Risk factors for the intergenerational transmission of depression in women and girls: Understanding neural correlates of major depressive disorder and the role of early-onset maternal depression

Cogn Affect Behav Neurosci. 2023 Apr;23(2):400-414. doi: 10.3758/s13415-023-01063-x. Epub 2023 Feb 23.

Abstract

Deficits in neural reward processing have been implicated in the etiology of depression and have been observed in high-risk individuals. However, depression is a heterogeneous disorder, and not all depressed individuals exhibit blunted neural reward response, suggesting the need to examine more specific depression phenotypes.

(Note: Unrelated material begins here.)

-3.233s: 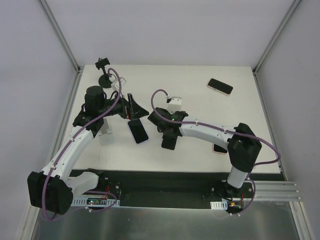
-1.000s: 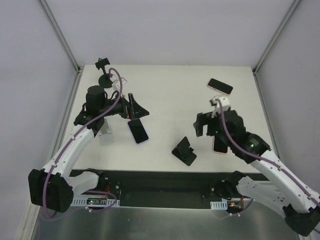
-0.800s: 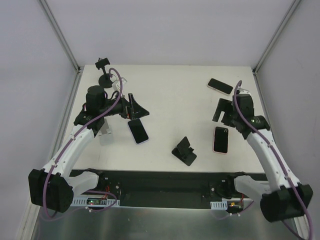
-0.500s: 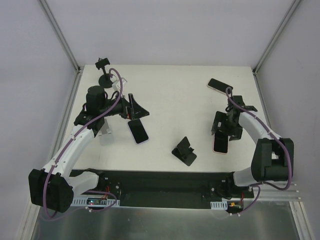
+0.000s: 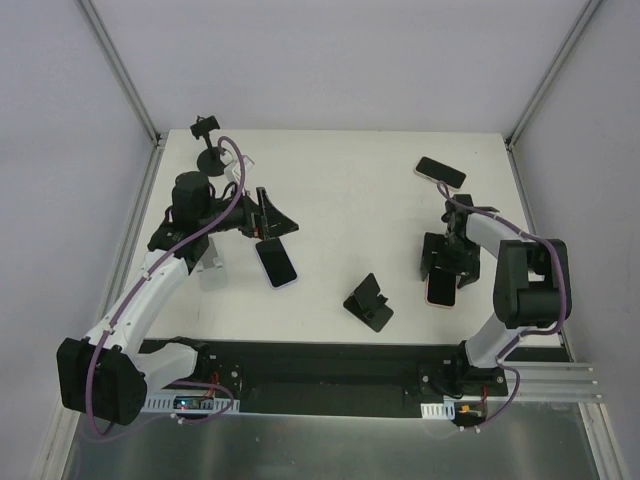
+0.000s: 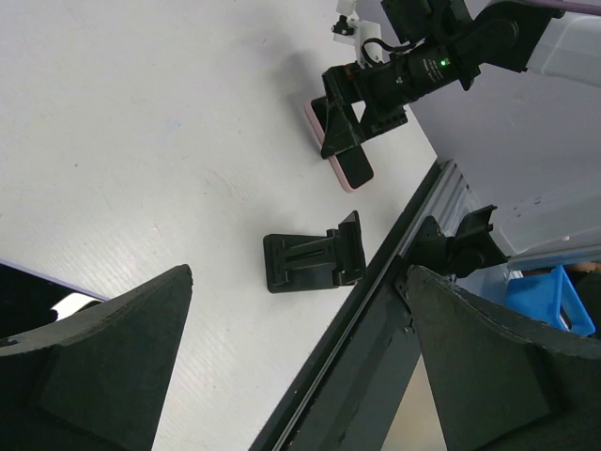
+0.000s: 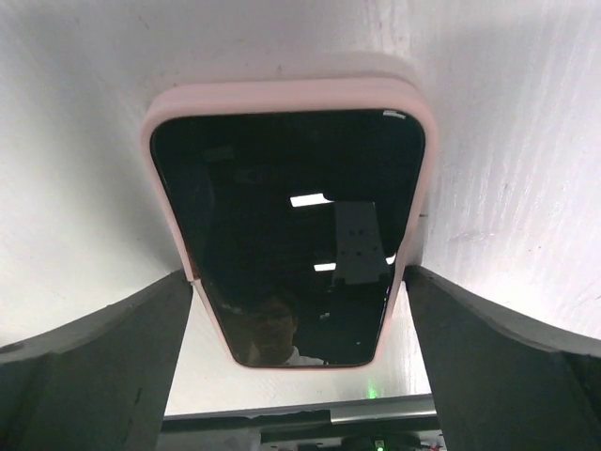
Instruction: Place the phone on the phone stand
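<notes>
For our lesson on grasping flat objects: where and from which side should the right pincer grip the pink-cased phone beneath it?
Grip the pink-cased phone across its two long edges, from straight above. It lies flat, screen up, so only its thin sides offer purchase; the right pincer hangs open astride its narrow width.

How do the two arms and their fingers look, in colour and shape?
The left arm and the right arm have white tubular links between bulky black joint housings. A thin purple cable runs along each. The fingers are dark grey, broad and wedge-shaped. A small green light glows on the right wrist.
</notes>
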You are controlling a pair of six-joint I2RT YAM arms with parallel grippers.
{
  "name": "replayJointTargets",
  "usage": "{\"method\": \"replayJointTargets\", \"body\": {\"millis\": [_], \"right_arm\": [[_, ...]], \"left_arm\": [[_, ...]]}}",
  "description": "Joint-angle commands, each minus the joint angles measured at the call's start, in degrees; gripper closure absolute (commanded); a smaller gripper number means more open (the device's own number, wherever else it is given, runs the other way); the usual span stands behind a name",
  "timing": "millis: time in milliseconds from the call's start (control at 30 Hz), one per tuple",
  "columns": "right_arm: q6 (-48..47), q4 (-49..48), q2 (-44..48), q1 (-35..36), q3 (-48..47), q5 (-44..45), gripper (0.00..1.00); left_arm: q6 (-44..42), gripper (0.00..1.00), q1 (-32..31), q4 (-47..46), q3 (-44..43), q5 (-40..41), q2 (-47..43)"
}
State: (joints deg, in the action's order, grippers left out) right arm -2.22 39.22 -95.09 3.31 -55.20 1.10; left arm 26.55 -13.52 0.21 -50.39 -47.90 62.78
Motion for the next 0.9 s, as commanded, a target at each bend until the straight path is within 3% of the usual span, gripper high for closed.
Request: {"method": "replayJointTargets", "body": {"millis": [0,67,100,167,200,267,333,500,633,700,767,867], "right_arm": [[-0.9,-0.3,-2.0,1.0,-2.5,3.4,0.05],[-0.8,-0.7,-2.3,1.3,-2.1,3.1,0.17],[-0.9,-1.0,-2.3,1.3,-1.8,2.7,0.33],[-0.9,-2.3,-1.8,1.4,-0.7,1.4,0.50],[-0.9,-2.7,-1.3,1.4,-0.4,0.9,0.68],[-1.6,-5.0,2.0,2.7,1.4,-0.1,0.79],[-1.9,-7.7,5.6,4.1,2.7,1.6,0.97],[-5.1,-14.2,24.3,13.1,9.6,10.2,0.99],[-9.7,-23.7,42.8,22.2,16.1,12.1,0.99],[-11.7,-25.0,53.0,26.6,17.2,9.7,0.99],[-12.9,-26.4,59.2,28.4,17.8,-0.4,0.99],[-12.7,-25.2,60.4,32.0,16.0,-9.2,0.99]], "left_arm": [[-0.9,0.04,-0.2,-2.1,0.1,-1.1,-0.8],[-0.9,0.04,-0.2,-2.1,0.0,-1.1,-0.8],[-0.8,0.04,-0.3,-2.1,0.0,-1.1,-0.8],[-0.8,0.05,-0.3,-2.1,0.0,-1.1,-0.7],[-0.7,0.04,-0.3,-2.1,0.0,-1.2,-0.7],[-0.7,0.04,-0.3,-2.2,0.0,-1.2,-0.6],[-0.7,0.04,-0.3,-2.1,0.0,-1.1,-0.6],[-0.5,0.04,-0.3,-2.1,0.0,-1.3,-0.4],[-0.5,0.04,-0.3,-2.2,0.0,-1.3,-0.2],[-0.5,0.04,-0.3,-2.1,0.0,-1.4,0.0],[-0.5,0.04,-0.3,-2.1,-0.1,-1.3,0.4],[-0.4,0.04,-0.3,-2.1,-0.1,-1.6,0.5]]}}
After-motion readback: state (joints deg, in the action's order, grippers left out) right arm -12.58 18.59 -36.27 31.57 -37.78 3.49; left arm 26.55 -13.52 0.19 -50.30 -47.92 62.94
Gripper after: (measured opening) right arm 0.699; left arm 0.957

Early-onset depression, a well-defined phenotype, has been associated with greater intergenerational transmission of depression and appears more closely linked to neural reward processing deficits. The present study examined whether a maternal history of early-onset depression was associated with neural reward response among mothers and their daughters. Mothers with and without a history of depression, as well as their biological, adolescent daughters (N = 109 dyads), completed a monetary reward guessing task while electroencephalogram was collected. Analyses focused on the Reward Positivity (RewP), an event-related potential following reward receipt. Adjusting for current depressive symptoms, maternal early-onset depression was associated with a blunted RewP in the mothers and a numerically smaller RewP in their never-depressed, adolescent daughters. Maternal adult-onset depression was not statistically associated with a blunted RewP in mothers or daughters. Thus, a blunted RewP appears to be a trait-like vulnerability marker for depression that emerges before depression onset and relates to more specific depression phenotypes (e.g., early-onset depression). These findings have implications for early identification of individuals at risk of depression and for developing more targeted interventions.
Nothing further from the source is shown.